Ieri vi ho ricoperto di informazioni sull’affumicatura, oggi ne parliamo in modo un po più approfondito cercando di fugare uno di dubbi e di rispondere ad alcune delle vostre domande.
1. L’affumicatura senza stress. Affumicare troppo o troppo poco è un po’ la paura di tutti ma  con le affumicature su gas, che quindi non prevedono carbone, è molto difficile sbagliare. Potete fare qualche esercizio preliminare, per prendere condifenza: per esempio,  provate un’affumicatura a freddo con dei piccoli pezzi, anche di pane, per capire come si comporta il legno che state utilizzando e quanto ne serve per arrivare alla giusta gradazione. Un altro modo è quello che ho utilizzato nella ricetta del filetto: affumicate una prima volta, assaggiate e se non è abbastanza ripetete l’operazione fino a raggiungere la gradazione di affumicato che preferite. Tenete a mente che quello che il naso suggerisce in questo caso non corrisponde al gusto perché il fumo non penetra negli alimenti in profondità ma resta soltanto nella parte esterna, quindi assaggiate, assaggiate, assaggiate.

 

Di seguito, alcune regole sull’affumicatura delle categorie di ingredienti che ben si prestano a questa tecnica
2. Affumicare la carne. la carne è la prima cosa che viene in mente pensando al gusto di fumo perché ben si adatta sia ad assorbirlo che ad abbinarlo poi nel resto del piatto, ma ci sono degli accorgimenti da tenere presente. Il grasso, le membrane esterne o quelle che in gergo si chiamano “copertine” che si trovano soprattutto in parti molto nervose o muscolari rallentano l’assorbinento del fumo, quindi cercate di pulire bene il taglio di carne che avete scelto. Vi faccio un esempio pratico: nel caso voleste affumicare delle costine di maiale, doverete eliminare la membrana che le ricopre nella parte concava (si elimina facilmente tirandola via con le man).

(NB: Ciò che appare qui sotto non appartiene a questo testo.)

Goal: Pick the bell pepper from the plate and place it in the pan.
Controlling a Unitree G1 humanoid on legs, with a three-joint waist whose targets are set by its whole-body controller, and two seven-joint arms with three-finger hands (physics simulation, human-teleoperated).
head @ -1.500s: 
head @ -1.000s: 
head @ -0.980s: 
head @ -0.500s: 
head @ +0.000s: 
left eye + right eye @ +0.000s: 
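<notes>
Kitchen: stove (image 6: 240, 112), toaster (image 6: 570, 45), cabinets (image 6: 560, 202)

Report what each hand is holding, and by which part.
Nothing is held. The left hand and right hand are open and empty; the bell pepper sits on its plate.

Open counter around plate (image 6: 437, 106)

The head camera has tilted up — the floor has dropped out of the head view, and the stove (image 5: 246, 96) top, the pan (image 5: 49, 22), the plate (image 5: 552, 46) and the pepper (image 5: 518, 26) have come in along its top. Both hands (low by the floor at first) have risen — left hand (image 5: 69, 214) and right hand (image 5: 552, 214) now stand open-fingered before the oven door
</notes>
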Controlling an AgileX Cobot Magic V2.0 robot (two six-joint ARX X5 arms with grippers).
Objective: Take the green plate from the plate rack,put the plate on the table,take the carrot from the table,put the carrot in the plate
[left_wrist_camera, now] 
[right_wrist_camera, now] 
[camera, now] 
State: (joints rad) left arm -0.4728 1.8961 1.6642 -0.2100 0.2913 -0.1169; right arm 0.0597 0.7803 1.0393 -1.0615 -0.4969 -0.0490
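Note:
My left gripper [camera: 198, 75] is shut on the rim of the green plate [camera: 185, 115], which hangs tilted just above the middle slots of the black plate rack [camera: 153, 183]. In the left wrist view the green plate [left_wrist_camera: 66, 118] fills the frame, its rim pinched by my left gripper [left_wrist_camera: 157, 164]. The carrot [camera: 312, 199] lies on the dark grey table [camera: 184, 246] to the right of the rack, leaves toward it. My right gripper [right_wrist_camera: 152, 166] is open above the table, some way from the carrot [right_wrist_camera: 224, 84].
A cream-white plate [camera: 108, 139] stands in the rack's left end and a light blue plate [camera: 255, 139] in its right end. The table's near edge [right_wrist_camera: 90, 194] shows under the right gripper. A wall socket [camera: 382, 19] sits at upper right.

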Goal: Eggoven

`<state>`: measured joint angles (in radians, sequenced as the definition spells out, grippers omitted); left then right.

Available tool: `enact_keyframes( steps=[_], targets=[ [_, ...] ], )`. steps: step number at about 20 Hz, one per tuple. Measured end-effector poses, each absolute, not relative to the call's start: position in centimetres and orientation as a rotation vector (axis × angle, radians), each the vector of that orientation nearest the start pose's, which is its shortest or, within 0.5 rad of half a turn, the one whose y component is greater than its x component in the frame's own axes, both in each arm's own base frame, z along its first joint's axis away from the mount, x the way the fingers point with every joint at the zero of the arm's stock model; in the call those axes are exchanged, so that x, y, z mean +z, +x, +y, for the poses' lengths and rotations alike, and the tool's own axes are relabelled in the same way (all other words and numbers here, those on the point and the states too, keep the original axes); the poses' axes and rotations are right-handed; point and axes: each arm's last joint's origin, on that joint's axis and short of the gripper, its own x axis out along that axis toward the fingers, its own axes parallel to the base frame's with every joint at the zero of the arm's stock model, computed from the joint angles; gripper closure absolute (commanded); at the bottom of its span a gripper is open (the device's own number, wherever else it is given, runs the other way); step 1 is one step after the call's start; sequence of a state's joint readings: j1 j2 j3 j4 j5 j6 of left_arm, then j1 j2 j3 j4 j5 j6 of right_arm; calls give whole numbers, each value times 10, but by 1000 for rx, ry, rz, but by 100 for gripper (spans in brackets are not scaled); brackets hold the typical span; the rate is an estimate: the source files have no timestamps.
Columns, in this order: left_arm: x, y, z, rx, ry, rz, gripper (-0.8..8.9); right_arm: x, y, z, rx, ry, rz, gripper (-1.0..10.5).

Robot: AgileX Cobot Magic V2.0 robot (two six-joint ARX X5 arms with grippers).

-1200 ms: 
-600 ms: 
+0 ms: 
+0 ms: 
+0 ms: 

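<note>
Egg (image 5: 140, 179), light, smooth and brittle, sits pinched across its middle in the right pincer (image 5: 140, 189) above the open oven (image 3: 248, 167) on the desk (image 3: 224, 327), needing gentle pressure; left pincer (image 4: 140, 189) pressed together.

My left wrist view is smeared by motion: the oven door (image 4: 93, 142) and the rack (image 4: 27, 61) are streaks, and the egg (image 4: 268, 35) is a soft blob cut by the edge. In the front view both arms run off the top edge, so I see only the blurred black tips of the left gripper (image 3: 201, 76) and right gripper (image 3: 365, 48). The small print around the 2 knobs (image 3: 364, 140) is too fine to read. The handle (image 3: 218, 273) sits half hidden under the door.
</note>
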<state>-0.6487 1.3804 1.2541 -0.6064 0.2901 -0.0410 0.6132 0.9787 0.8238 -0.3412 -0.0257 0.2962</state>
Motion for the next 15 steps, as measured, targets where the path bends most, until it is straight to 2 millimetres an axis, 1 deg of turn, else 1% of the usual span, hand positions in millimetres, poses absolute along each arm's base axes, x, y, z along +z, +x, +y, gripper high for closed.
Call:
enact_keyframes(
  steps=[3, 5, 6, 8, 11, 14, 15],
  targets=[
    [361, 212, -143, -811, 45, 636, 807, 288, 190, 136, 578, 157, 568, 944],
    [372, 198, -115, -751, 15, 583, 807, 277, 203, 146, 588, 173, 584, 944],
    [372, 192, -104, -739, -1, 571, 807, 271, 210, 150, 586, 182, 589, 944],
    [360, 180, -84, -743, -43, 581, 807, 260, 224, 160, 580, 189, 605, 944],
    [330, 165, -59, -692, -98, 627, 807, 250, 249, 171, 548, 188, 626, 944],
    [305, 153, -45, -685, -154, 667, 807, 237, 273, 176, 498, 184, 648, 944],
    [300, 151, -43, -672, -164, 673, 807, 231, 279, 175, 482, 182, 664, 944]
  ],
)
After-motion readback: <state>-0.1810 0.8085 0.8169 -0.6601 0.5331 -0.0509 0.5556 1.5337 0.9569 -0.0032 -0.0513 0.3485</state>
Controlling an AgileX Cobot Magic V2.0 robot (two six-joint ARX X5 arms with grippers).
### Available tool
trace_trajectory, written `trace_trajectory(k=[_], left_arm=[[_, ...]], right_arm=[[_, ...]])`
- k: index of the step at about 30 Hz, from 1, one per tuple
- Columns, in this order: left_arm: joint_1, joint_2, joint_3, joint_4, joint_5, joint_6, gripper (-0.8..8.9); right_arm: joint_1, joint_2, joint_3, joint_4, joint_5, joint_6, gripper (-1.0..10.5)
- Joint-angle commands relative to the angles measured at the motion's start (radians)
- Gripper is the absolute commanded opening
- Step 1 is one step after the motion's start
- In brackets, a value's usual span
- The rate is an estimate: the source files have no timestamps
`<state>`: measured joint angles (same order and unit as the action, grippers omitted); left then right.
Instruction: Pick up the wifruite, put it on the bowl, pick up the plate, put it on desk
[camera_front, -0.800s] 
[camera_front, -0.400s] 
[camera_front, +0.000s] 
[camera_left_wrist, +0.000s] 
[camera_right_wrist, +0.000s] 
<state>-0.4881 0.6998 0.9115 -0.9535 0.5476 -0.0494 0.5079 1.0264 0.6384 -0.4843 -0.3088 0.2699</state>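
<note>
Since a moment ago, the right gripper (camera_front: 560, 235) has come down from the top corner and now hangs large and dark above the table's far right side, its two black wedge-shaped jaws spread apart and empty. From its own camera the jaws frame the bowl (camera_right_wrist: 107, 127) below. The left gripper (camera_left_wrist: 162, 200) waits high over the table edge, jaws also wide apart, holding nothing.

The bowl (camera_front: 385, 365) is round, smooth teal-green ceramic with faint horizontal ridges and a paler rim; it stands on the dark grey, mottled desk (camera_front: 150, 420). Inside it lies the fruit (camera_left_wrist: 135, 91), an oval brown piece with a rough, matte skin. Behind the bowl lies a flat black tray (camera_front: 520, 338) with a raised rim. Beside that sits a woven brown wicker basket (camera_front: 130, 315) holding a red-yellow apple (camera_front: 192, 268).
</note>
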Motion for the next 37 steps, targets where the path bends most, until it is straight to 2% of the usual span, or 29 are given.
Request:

Nel caso invece di tagli con uno strato di grasso, per esempio un prosciutto, praticate dei tagli nella cotenna o nello strato di grasso che ricopre la carne favorisce l’ingresso del fumo. Durante il processo di affumicatura la carne non va assolutamente bagnata neanche con i succhi di cottura altrimenti lavate via il fumo che si sta depositando, ecco perché è cosi importante marinare a lungo prima i tagli scelti. Se proprio avete bisogno di dare ancora umidità interna, utilizzate una siringa così da dare umidità all’interno senza vanificare l’effetto del fumo
3. Affumicare i formaggi. Latticini in genere e  formaggi in particolare possono essere affumicati, ovviamente con un’affumicatura a freddo.  Utilizzate di preferenza  legno di ulivo o meglio ancora  di nocciolo per dare un gusto appunto di nocciola che è perfetto con i formaggi, aggiungete erbe aromatiche fresche per dare anche un odore erbaceo e fresco, o spezie per un odore piccante. Potete affumicare proprio tutto, dai provoloni alla mozzarella ai pecorini, il solo accorgimento è naturalmente di evitare di riscaldarli, per cui al contrario della carne che deve essere sempre a temperatura ambiente, i formaggi si affumicano molto freddi. Fa eccezione la ricotta, l’unico latticino che potete affumicare a caldo è la ricotta: sgocciolatela per una notte e poi procedete all’affumicatura in forno senza umidità. Anche il burro si presta bene all’affumicazione: pensate ad   un panetto di burro alle erbe, da utilizzare su una succulenta bistecca.
4. Affumicare le uova. Le uova  si affumicano  senza gusci,  già cotte o cotte per metà in modo che riescano a mantenere la forma. Si affumica anche solo il tuorlo dopo averlo fatto seccare su un letto di sale e zucchero e magari erbe. Privilegiate legna che dona un gusto di nocciola o di tostato oppure affumicatura con tè riso e zucchero scuro magari Muscovado per aggiungere note di caramello e liquirizia
5. Affumicare la verdura. Le patate sono le regine indiscusse dell’affumicatura perché assorbono meravigliosamente il fumo: bucherellatele in più punti arrivando in profondità ( più profondi saranno i fori più assorbiranno l’odore del fumo). Si affumicano a caldo in forno o in pentola senza differenza e senza precottura. Provate anche con altri tipi di ortaggi, ma evitate la verdura a foglia. Via libera invece a radici, tuberi, rape ma anche pomodori zucchine zucca ecc .Un esempio alcolico su tutti: affumicare il pomodoro e poi usarlo per un bran Bloody Mary è sempre una buona idea 😀
6. Affumicare il pesce. Ovviamente, anche i pesci (crostacei, molluschi e bivalve compresi) possono essere affumicati,ma l’allerta è sul tipo di affumicatura.  Bisogna stare molto  attenti a non sovrastare il gusto delicato della materia prima, per cui eccovi i miei consigli. Il primo è di scegliere un’affumicatura con il tè, magari insaporito con  scorze di agrumi  e tante erbe aromatiche (se trovate il dragoncello usatelo è fantastico in affumicatura col tè).  l’Earl Gray e tutti i tè aromatizzati agi agrumi sono perfetti, sempre che siano di ottima qualità. Potete anche provare altre aromatizzazioni, a seconda del tipo di pesce che avete scelto. Nel caso del salmone o del tonno in grossi tranci o baffe ricordatevi di caratterizzare anche con una preventiva marinatura o un riposo in sale e zucchero. Con i bivalve invece è preferibile utilizzare legna e prima che risponiate ” i bivalve????? affumicati???????” vi dico subito che sì, possono essere affumicati anche quelli ed anzi: provateli alla prima occasione, perchè vi schiuderanno un mondo.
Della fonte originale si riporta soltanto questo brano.